Every line of the listing that follows must be written out unchanged.
☆ ☆ ☆ ☆
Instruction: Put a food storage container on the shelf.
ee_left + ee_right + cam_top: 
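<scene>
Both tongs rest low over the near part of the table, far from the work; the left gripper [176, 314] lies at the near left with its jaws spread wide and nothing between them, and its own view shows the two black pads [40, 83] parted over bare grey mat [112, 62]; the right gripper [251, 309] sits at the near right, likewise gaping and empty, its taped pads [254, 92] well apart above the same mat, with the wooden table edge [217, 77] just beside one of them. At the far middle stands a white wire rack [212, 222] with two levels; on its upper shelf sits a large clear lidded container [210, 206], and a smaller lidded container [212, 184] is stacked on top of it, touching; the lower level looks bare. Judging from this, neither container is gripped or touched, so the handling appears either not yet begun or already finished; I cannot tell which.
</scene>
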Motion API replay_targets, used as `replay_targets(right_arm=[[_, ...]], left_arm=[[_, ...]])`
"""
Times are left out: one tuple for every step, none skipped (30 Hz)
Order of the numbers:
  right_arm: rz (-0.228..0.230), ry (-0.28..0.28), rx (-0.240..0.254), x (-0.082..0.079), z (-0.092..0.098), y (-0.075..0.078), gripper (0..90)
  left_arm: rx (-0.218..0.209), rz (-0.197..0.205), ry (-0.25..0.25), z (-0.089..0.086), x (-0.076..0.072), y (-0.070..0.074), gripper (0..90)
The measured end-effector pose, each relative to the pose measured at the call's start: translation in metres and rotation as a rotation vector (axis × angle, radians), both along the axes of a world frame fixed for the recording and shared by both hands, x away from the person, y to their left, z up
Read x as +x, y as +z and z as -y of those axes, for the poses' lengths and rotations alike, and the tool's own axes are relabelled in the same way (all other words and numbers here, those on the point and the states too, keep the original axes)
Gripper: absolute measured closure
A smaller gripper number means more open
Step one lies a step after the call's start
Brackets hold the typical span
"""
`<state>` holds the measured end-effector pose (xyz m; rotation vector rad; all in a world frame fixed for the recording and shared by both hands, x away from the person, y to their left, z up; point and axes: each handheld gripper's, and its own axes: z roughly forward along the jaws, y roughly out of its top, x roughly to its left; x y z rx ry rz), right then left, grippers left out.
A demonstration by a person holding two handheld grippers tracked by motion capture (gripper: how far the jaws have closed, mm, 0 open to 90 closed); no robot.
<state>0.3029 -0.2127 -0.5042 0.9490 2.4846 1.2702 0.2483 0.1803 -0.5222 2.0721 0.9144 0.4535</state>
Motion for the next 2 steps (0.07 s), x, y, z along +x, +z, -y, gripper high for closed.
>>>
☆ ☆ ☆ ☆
# Output of the task:
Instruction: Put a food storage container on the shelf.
ee_left + ee_right + cam_top: 
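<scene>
Both tongs rest low over the near part of the table, far from the work; the left gripper [176, 314] lies at the near left with its jaws spread wide and nothing between them, and its own view shows the two black pads [40, 83] parted over bare grey mat [112, 62]; the right gripper [251, 309] sits at the near right, likewise gaping and empty, its taped pads [254, 92] well apart above the same mat, with the wooden table edge [217, 77] just beside one of them. At the far middle stands a white wire rack [212, 222] with two levels; on its upper shelf sits a large clear lidded container [210, 206], and a smaller lidded container [212, 184] is stacked on top of it, touching; the lower level looks bare. Judging from this, neither container is gripped or touched, so the handling appears either not yet begun or already finished; I cannot tell which.
</scene>
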Motion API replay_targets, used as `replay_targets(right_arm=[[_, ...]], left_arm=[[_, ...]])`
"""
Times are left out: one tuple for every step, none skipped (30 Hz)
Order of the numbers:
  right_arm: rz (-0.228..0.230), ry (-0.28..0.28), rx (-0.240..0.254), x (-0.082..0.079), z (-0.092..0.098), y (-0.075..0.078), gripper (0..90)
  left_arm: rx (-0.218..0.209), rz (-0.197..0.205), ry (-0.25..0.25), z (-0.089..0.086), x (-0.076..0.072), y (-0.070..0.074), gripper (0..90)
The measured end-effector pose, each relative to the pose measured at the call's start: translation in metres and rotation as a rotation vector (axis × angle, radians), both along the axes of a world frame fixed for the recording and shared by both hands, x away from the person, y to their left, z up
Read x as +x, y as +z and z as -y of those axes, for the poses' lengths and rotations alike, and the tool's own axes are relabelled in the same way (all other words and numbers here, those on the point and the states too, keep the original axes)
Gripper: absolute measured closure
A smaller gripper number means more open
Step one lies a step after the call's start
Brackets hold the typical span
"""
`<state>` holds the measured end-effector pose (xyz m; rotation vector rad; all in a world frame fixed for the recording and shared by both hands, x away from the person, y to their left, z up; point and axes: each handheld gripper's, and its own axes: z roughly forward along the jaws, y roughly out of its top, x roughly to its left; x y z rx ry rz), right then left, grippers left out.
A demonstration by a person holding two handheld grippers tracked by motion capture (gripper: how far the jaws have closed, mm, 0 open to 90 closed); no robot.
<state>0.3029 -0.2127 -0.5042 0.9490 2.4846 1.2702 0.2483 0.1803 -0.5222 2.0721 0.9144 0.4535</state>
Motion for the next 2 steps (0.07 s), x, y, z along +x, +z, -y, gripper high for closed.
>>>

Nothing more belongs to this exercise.